Sinemaseverler bilecektir bu sene 83.’sü yapılacak olan Oscar ödüllerine Türkiye’den Semih Kaplanoğlu’nun Altın Ayı ödüllü filmi ’Bal’ gönderilecek.

Dünyanın en prestijli sinema ödülü olarak gösterilen Oscar’a önceki yıl da Mahsun Kırmızıgül’ün ’Güneşi Gördüm’ filmi aday olmuştu. Hatta o dönem filmin Oscar’a gitmesi çok tartışılmıştı. Nitekim ‘Güneşi Gördüm’ Oscar’dan eli boş bir şekilde dönerek eleştirileri boşa çıkarmamış oldu.
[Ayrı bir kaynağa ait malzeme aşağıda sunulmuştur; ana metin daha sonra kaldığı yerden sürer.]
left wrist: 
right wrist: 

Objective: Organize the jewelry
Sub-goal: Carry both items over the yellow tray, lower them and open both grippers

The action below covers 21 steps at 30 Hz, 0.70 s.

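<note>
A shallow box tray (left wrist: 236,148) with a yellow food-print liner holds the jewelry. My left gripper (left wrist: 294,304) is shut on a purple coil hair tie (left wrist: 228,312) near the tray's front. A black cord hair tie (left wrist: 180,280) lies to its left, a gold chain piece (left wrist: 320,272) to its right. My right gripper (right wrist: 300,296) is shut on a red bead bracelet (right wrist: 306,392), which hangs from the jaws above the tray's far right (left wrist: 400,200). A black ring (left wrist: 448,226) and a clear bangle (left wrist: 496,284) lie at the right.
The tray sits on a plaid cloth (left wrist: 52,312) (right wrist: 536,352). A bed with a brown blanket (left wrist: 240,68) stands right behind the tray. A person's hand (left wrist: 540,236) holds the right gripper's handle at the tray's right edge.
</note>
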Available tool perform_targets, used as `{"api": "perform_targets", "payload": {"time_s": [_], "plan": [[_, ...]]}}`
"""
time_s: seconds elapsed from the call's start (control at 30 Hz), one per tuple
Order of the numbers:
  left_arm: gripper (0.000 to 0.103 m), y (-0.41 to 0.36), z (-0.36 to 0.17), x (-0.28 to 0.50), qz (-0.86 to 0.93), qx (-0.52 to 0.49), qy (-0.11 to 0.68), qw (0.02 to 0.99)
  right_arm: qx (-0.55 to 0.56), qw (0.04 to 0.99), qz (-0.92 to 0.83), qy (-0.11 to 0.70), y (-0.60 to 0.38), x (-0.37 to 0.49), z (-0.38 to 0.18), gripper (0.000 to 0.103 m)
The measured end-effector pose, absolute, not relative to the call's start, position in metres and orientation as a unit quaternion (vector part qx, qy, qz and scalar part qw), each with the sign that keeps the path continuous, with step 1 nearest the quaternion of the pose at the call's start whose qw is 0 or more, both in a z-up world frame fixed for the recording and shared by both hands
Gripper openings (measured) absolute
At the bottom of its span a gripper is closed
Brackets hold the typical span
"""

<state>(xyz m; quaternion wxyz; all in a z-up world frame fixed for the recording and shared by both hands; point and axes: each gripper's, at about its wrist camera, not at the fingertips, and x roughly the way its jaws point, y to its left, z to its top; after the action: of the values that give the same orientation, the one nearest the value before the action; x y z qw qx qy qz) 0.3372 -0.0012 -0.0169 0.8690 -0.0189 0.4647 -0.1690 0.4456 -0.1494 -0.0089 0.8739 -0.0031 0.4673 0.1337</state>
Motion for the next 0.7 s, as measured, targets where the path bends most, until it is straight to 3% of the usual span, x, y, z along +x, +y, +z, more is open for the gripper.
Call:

Peki Oscar’a nasıl bir film gitmeliydi? Bal gibi sanatsal bir film mi? Yoksa geçen sene deneyip de tutturamadığımız bir yöntem olan popüler bir film mi? “Bal” Oscar için doğru bir seçim miydi? Türkiye’de sinemanın nabzını tutan eleştirmenlerden Mehmet Acar, Serdar Akbıyık ve Banu Bozdemir’e “Bal” filminin Oscar yolculuğundaki başarı şansını sorduk…

Mehmet Acar:
Habertürk Sinema Eleştirmeni

“Bal”ın Oscar aday adaylığını nasıl değerlendiriyorsunuz?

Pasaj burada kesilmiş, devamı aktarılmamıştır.